The study covered in this summary was published on medRxiv.org as a preprint and has not yet been peer reviewed.
Seven nerve excitability indices distinguish patients with amyotrophic lateral sclerosis (ALS) from healthy controls.
Four indices may be biomarkers of early stage ALS.
Why This Matters
There is no diagnostic test for ALS, and the clinical presentation of ALS differs greatly among patients.
Biomarkers for ALS would enhance the diagnosis and monitoring of disease and aid in the development of new therapies.
Following a study search that concluded on March 12, 2020, researchers conducted a systematic review and meta-analysis of nerve excitability studies that compared ALS patients with healthy controls.

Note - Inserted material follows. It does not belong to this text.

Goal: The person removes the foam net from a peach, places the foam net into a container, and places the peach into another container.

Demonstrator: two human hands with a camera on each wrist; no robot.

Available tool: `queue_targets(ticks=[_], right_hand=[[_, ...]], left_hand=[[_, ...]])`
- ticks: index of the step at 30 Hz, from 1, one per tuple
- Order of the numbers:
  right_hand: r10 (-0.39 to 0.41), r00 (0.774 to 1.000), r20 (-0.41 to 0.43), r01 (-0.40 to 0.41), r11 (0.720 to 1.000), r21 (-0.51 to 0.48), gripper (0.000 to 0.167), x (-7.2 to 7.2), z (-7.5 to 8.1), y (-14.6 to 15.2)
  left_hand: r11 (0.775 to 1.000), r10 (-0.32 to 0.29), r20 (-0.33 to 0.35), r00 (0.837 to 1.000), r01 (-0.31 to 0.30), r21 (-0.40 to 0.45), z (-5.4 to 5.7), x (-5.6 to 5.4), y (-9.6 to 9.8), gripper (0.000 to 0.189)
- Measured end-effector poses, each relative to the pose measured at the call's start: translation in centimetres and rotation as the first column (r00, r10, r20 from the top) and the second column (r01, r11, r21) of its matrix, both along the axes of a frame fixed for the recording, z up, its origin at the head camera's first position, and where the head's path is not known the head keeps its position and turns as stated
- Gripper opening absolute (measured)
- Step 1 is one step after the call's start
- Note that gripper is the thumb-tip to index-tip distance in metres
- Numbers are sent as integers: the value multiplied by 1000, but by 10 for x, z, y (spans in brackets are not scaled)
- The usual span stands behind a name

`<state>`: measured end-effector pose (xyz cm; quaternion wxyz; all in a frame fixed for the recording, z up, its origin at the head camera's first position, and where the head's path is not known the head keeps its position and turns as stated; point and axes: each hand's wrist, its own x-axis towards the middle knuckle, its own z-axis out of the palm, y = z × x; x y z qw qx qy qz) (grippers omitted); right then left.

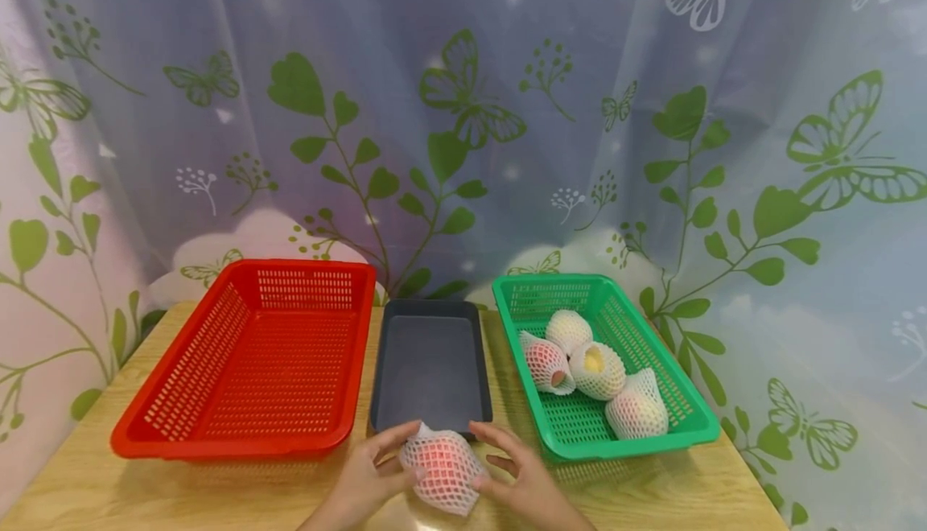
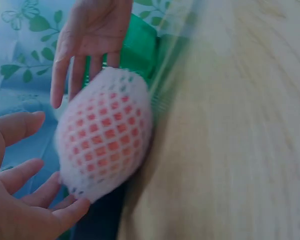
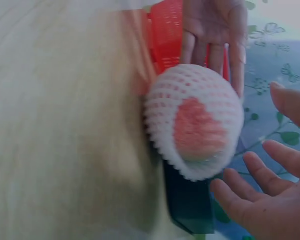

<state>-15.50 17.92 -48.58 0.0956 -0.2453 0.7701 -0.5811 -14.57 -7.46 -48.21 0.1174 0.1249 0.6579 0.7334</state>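
White foam netting (image 1: 443, 467) partly hides reddish fruit (image 3: 196, 132) between both hands (image 1: 368, 473) (image 1: 523, 475).

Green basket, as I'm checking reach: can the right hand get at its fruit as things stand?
Probably yes: the green basket stands near the right hand, its top open above the four fruits. The near rim must be cleared, though, and the single fruit beside that hand may occupy it first.
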Motion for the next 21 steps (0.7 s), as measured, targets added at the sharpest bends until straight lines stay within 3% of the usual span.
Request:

From among 2866 screened articles, 26 studies (representing 942 patients and 719 controls) were systematically reviewed, and 23 of these studies were used in the meta-analysis.
The review and meta-analysis were performed according to the Preferred Reporting Items for a Systematic Review and Meta-analysis of Diagnostic Test Accuracy Studies Guidelines and the Cochrane Handbook for Diagnostic Test Accuracy.
The purpose of the meta-analysis was to identify excitability indices capable of differentiating between ALS patients and healthy controls, to quantify the reliability of these indices and the magnitude of their between-group differences, and to determine whether these indices could be applied to studies of early stage ALS.
The following seven indices were identified as possible biomarkers of ALS, having each demonstrated a significant pooled effect (determined by z-test, P < .05), low-to-moderate heterogeneity among studies (I2 < 40%), and a predefined between-group effect size difference (Cohen's d > 0.2): depolarizing threshold electrotonus (TEd) 90 ms to 100 ms, TEd 40 ms to 60 ms, strength-duration time constant, superexcitability, subexcitability, resting I/V slope, and 50% depolarizing.
Sensitivity analysis showed that the TEd 10 ms to 20 ms, TEd 90 ms to 100 ms, strength-duration time constant, and superexcitability indices were able to differentiate patients with ALS from healthy controls before the patients' compound muscle action potential had begun to decline.
A dearth of disease controls makes it difficult to determine whether the excitability indices identified by this meta-analysis are biomarkers of ALS or are simply indicators of axonal disease. Future studies should include disease controls.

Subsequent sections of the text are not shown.